**How to complete this task**
Your answer should be the full data, transcribed exactly, with no pictures in it.

___ Dataset extract

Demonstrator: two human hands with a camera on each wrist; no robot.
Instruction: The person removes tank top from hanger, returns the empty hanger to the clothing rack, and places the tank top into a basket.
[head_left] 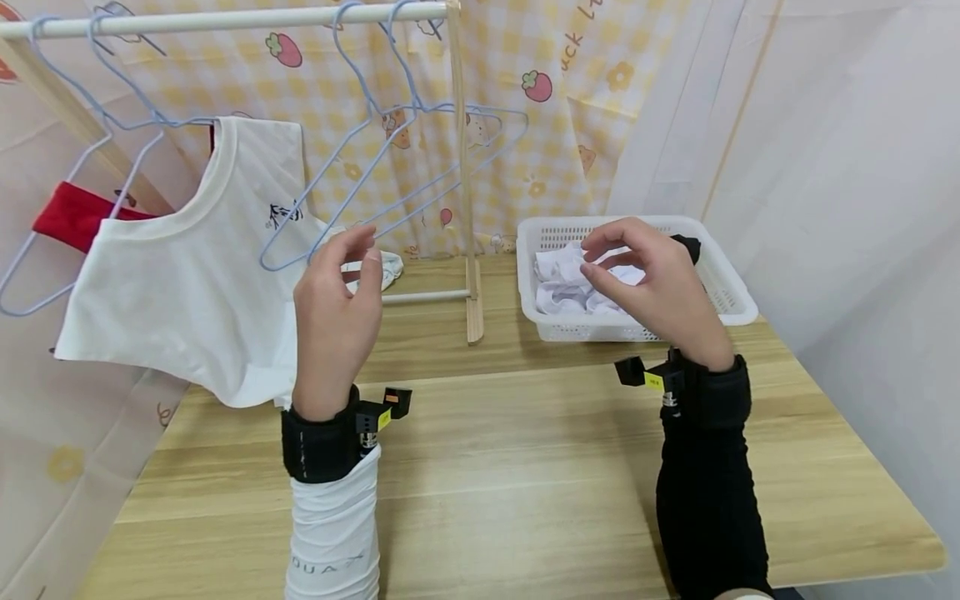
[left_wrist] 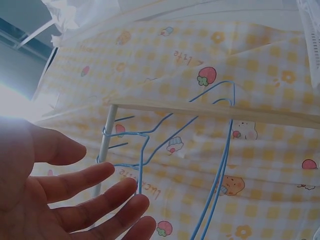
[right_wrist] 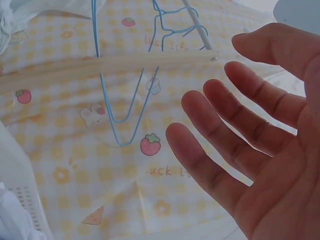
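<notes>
My left hand (head_left: 335,321) is raised in front of the rack, nearest the blue wire hangers (head_left: 367,158); its fingers are relaxed and hold nothing. In the head view my right hand (head_left: 660,287) hovers in front of the white basket (head_left: 633,332), fingers loosely bent with a gap to the thumb. White clothes (head_left: 562,296) and something black (head_left: 687,247) lie in the basket, partly hidden by that hand. A white sleeveless top (head_left: 195,292) with a small dark print hangs at the rack's left, beside a red garment (head_left: 71,217).
The rack has a white top rail (head_left: 225,21) and a wooden upright (head_left: 462,167). A pale bunched cloth (head_left: 392,268) sits near its lower bar. The wooden table (head_left: 510,483) stretches below both arms. A yellow checked curtain (head_left: 570,167) hangs behind.
</notes>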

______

**Written solution**
Demonstrator: two human hands with a camera on each wrist; no robot.
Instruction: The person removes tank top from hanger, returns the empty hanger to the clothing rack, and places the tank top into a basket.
[head_left] 
[left_wrist] 
[right_wrist] 
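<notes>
My left hand (head_left: 335,321) is raised in front of the rack, nearest the blue wire hangers (head_left: 367,158); its fingers are relaxed and hold nothing. In the head view my right hand (head_left: 660,287) hovers in front of the white basket (head_left: 633,332), fingers loosely bent with a gap to the thumb. White clothes (head_left: 562,296) and something black (head_left: 687,247) lie in the basket, partly hidden by that hand. A white sleeveless top (head_left: 195,292) with a small dark print hangs at the rack's left, beside a red garment (head_left: 71,217).
The rack has a white top rail (head_left: 225,21) and a wooden upright (head_left: 462,167). A pale bunched cloth (head_left: 392,268) sits near its lower bar. The wooden table (head_left: 510,483) stretches below both arms. A yellow checked curtain (head_left: 570,167) hangs behind.
</notes>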

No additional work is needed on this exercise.